Having dispensed with the foundation for Faust, the dissenters then turned to analysis of how little the average juror knows about the process.
Take the Average Juror (Please)
For the dissenters, it is a real stretch to assume that the jury would really know that all that talk about appeals means that the judge thinks that the defendant is about to lose the trial. Justice Nahmias writes, “my own experience is that many lay people are unaware of it and some are surprised by the notion that the State does not have the same ability as the defendant to appeal a verdict.” But even if we assume that they know the law in this area, the dissent goes on, how would talking about the appeals process harm the defendant? It might encourage jury nullification, after all, since the State has no remedy for an acquittal, and the jury owes nobody an explanation for its verdict.
And, the dissent continues, it would be quite a leap to assume that the mere mention of the appellate process by a judge presumes that the judge thinks that the defendant will be convicted or that such a presumption would even matter since even the densest of jurors would understand at some point that the juror, not the judge, is the trier of facts.
The part about the average juror, to me, is the most slippery part of the dissent. “Average people” think all sorts of crazy stuff about the appeals process. I know, because I find myself trying to explain my job quite a bit in social settings to non-lawyers who ask me about my job. Even after explaining that I’m in private practice, lots of people ask me if I prosecute or defend people. And when I explain that I do criminal defense but that it is mainly post-conviction or appeals work, I get either a nod of understanding (from the PBS watching crowd), a blank stare (from the Entertainment Tonight watching crowd) or a full plate of “how can you sleep at night? These criminals get too many appeals? I can’t believe all these people get off on technicalities” (from the Fox News watching crowd).

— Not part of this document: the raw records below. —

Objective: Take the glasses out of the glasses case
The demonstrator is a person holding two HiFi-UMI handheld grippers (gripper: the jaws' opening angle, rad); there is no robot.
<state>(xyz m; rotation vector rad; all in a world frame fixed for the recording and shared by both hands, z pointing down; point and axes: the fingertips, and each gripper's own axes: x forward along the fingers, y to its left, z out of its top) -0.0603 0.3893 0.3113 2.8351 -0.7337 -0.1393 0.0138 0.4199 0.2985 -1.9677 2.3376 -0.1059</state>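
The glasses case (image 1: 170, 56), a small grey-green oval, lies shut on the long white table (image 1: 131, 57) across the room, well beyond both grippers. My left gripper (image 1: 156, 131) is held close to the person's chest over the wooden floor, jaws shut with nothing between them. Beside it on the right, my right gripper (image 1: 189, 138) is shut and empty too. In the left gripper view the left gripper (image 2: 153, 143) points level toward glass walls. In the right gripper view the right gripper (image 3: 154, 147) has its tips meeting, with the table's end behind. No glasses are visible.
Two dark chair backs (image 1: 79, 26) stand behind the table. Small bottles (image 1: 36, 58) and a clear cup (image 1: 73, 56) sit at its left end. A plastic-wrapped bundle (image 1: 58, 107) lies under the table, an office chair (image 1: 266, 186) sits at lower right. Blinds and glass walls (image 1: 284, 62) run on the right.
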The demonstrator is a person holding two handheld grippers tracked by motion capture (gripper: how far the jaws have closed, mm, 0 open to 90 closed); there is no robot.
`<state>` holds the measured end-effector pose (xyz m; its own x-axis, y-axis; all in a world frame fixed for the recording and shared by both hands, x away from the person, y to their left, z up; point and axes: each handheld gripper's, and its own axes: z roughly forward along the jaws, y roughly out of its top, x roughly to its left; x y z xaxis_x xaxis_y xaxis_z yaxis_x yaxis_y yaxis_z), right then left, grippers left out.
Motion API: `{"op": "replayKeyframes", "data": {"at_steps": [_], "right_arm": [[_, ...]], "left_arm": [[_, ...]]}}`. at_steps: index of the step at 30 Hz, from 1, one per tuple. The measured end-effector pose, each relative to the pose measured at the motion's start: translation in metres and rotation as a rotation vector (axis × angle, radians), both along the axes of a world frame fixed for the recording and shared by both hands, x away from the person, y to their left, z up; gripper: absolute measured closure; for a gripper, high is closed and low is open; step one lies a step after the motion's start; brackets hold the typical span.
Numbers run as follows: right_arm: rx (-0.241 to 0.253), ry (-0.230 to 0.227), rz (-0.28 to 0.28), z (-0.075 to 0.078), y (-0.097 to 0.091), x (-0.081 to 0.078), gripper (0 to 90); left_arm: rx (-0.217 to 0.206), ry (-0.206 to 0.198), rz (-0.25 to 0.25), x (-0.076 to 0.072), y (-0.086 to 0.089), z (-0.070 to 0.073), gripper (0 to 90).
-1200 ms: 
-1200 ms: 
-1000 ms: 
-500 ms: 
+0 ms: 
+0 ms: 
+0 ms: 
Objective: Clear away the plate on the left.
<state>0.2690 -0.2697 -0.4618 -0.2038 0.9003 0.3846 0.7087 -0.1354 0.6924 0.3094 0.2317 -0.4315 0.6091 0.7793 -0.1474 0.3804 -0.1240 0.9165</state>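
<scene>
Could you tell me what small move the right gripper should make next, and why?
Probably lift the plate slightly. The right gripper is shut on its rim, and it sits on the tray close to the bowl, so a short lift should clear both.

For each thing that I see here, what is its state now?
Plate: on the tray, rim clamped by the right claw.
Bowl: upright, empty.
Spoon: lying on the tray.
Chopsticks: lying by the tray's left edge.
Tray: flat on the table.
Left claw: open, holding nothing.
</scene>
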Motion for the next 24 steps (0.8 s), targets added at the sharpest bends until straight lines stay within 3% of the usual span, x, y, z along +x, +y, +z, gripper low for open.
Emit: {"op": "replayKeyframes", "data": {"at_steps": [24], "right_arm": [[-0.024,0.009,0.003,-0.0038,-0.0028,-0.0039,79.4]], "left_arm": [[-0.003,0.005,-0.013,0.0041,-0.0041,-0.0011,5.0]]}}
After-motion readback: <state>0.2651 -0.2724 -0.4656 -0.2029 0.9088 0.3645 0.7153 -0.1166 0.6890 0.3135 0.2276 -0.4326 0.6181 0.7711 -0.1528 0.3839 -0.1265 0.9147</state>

The trouble is that this is Georgia. And there aren’t enough strikes available to winnow out the Fox News people. And when they hear the word “appeal,” they are thinking something very different than the other average jurors.
Indeed, it’s hard to disabuse clients, no matter how hard one might try, of the notion that you can’t appeal on the basis of “Officer Rogers was a big fat liar.” And most people have unrealistically high expectations of how easy it will be to win the appeal. Do we assume that the average juror knows how hard it is for a convicted defendant to win on appeal? Can we presume that they know the odds any better than the average appellate client? The real harm on mentioning an appeal is that the average juror will not realize just how big the stakes are for the guy on trial. It’s not like football games in the backyard where there’s a disputed call. The appeal is not a “do-over.” And I know that. Does the jury?
The dissent in Gibson is getting some traction. Hence, the big yellow triangle. In the concurrence in Clements, the dissenters from Gibson note that the Court is going where they should have gone when they decided to that case, with “don’t mention appeals” as an advisory goal and not as a legal rule. And if you look at the reasoning from the majority in Clements, they are exactly right.
The problem is that it is a dangerous thing to start telling jurors about the appeal. And it really is unnecessary. Advisory rules, such as “don’t eat sweets,” are nice. But they don’t have the force of law. And I’m not sure why you shouldn’t just mandate to judges not to talk about the appellate process? Why the big need?